Problem details
Give the data again exactly as it appears.

>>

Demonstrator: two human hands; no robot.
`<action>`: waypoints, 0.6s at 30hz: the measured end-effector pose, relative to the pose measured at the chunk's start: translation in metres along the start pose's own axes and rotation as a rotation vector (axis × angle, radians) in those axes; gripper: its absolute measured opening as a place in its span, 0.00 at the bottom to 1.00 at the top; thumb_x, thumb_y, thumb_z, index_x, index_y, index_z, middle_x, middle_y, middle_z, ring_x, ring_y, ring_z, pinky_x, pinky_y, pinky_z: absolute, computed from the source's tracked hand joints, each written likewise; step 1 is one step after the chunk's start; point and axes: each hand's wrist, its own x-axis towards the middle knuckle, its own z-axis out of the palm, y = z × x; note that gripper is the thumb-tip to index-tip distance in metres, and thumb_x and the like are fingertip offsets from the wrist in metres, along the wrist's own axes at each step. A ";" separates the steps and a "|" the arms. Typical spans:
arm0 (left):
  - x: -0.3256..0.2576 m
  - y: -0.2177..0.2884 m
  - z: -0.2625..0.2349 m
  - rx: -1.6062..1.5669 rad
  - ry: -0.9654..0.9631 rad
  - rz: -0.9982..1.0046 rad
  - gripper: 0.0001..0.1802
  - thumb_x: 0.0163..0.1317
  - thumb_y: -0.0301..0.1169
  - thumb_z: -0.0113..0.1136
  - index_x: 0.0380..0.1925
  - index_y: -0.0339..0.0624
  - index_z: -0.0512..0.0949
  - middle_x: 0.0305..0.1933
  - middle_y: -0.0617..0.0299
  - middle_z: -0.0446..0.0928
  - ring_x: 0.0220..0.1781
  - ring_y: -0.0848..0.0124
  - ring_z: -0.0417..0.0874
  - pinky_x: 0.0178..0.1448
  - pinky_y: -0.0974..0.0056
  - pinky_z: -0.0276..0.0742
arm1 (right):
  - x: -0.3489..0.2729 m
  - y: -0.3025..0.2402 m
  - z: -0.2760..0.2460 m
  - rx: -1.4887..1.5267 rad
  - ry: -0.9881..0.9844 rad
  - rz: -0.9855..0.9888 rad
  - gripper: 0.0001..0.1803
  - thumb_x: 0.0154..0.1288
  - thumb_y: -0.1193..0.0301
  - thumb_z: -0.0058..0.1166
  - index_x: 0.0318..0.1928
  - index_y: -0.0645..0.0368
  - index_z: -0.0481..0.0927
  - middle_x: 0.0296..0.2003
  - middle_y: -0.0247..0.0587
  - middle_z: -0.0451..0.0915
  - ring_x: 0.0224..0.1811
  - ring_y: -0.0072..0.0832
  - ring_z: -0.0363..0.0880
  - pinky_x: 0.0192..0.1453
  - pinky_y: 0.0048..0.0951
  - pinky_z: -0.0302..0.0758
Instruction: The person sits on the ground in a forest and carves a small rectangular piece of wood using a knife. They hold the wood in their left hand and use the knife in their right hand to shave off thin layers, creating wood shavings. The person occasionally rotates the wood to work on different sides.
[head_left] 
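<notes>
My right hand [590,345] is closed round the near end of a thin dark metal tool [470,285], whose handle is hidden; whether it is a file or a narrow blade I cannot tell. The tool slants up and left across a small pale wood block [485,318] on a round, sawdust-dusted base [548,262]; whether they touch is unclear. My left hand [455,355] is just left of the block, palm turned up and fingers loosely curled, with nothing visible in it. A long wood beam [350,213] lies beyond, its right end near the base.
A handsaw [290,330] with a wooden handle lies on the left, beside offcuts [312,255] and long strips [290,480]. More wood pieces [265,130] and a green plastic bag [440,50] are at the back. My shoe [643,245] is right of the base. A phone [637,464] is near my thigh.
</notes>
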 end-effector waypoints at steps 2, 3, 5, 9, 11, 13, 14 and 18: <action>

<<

Reply
Demonstrator: two human hands; no robot.
`<action>`: waypoints, 0.6s at 30hz: the measured end-effector pose, relative to the pose measured at the chunk's start: translation in metres along the start pose's own axes and rotation as a rotation vector (axis × angle, radians) in those axes; gripper: its absolute measured opening as a place in its span, 0.00 at the bottom to 1.00 at the top; thumb_x, thumb_y, thumb_z, index_x, index_y, index_z, middle_x, middle_y, middle_z, ring_x, ring_y, ring_z, pinky_x, pinky_y, pinky_z: absolute, computed from the source's tracked hand joints, each written likewise; step 1 is one step after the chunk's start; point and axes: each hand's wrist, its own x-axis towards the middle knuckle, its own z-axis out of the palm, y = z × x; note that gripper is the thumb-tip to index-tip distance in metres, and thumb_x and the like are fingertip offsets from the wrist in metres, along the wrist's own axes at each step. A ";" separates the steps and a "|" the arms. Typical spans:
arm0 (left):
  - x: -0.3256..0.2576 m
  - y: -0.2177..0.2884 m
  - z: -0.2625..0.2349 m
  - rx: -1.6062..1.5669 rad
  - ry: -0.9654..0.9631 rad
  - rz: -0.9982..1.0046 rad
  - gripper: 0.0001..0.1802
  - thumb_x: 0.0163..0.1317
  - thumb_y: -0.0301..0.1169
  - thumb_z: -0.0113..0.1136
  - index_x: 0.0380..0.1925
  - index_y: -0.0339..0.0624
  - index_z: -0.0512..0.0949
  - middle_x: 0.0305..0.1933
  - middle_y: -0.0617..0.0299
  - middle_z: -0.0446..0.0928
  - ring_x: 0.0220..0.1781
  - ring_y: -0.0848..0.0124
  - ring_z: -0.0417..0.0874
  - pinky_x: 0.0178..0.1448
  - pinky_y: -0.0974..0.0056
  - pinky_z: -0.0276..0.0742
arm1 (right):
  - x: -0.3489..0.2729 m
  - y: -0.3025..0.2402 m
  - z: -0.2760..0.2460 m
  - rx: -1.4887..1.5267 rad
  - ry: -0.9881..0.9844 rad
  - rz: -0.9855..0.9888 rad
  - gripper: 0.0001..0.1803
  - thumb_x: 0.0154..0.1288
  - thumb_y: -0.1193..0.0301
  - thumb_z: -0.0058..0.1166
  - index_x: 0.0318..0.1928
  - index_y: -0.0645..0.0368
  - index_z: -0.0481..0.0927
  - middle_x: 0.0296..0.2003
  - middle_y: -0.0247..0.0587
  - middle_z: -0.0451..0.0915
  - ring_x: 0.0224..0.1811
  - ring_y: -0.0072..0.0832
  - ring_z: -0.0363..0.0880
  - pinky_x: 0.0192..0.1453
  - pinky_y: 0.0048..0.0951
  - pinky_z: -0.0302..0.0758
Instruction: The person sits on the ground in a forest and carves a small rectangular piece of wood using a knife. They hold the wood in their left hand and use the knife in their right hand to shave off thin layers, creating wood shavings. The person occasionally rotates the wood to work on different sides.
[head_left] 
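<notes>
My right hand [590,345] is closed round the near end of a thin dark metal tool [470,285], whose handle is hidden; whether it is a file or a narrow blade I cannot tell. The tool slants up and left across a small pale wood block [485,318] on a round, sawdust-dusted base [548,262]; whether they touch is unclear. My left hand [455,355] is just left of the block, palm turned up and fingers loosely curled, with nothing visible in it. A long wood beam [350,213] lies beyond, its right end near the base.
A handsaw [290,330] with a wooden handle lies on the left, beside offcuts [312,255] and long strips [290,480]. More wood pieces [265,130] and a green plastic bag [440,50] are at the back. My shoe [643,245] is right of the base. A phone [637,464] is near my thigh.
</notes>
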 end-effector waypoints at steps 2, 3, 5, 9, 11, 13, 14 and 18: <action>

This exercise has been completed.